* **What this task involves**: Beginning with the line that contains "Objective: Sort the", transcribe every line down to the end of the entries, exactly, and no other lines.

BEGIN Data listing

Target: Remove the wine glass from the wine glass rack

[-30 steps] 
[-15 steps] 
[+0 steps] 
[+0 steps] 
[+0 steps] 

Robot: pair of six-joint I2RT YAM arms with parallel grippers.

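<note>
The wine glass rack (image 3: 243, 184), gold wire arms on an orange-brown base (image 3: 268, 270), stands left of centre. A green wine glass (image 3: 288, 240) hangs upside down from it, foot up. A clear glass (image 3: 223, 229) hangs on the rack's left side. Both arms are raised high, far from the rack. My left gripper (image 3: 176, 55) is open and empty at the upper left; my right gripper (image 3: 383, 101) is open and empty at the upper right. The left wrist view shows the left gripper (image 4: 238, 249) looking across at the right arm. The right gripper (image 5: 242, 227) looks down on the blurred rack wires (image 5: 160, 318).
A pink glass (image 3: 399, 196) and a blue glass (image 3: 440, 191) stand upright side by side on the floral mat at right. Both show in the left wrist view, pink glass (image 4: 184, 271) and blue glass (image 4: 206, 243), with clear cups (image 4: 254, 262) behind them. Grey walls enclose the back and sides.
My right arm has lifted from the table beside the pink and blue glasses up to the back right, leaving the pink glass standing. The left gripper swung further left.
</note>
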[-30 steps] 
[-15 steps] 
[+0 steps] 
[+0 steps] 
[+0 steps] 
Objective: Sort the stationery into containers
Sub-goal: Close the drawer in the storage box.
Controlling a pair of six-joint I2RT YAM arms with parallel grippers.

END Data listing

* **Solution to this problem**:
Objective: Sort the stationery into containers
Sub-goal: Close the drawer in the storage box.
Controlling a pair of six-joint I2RT YAM arms with parallel grippers.

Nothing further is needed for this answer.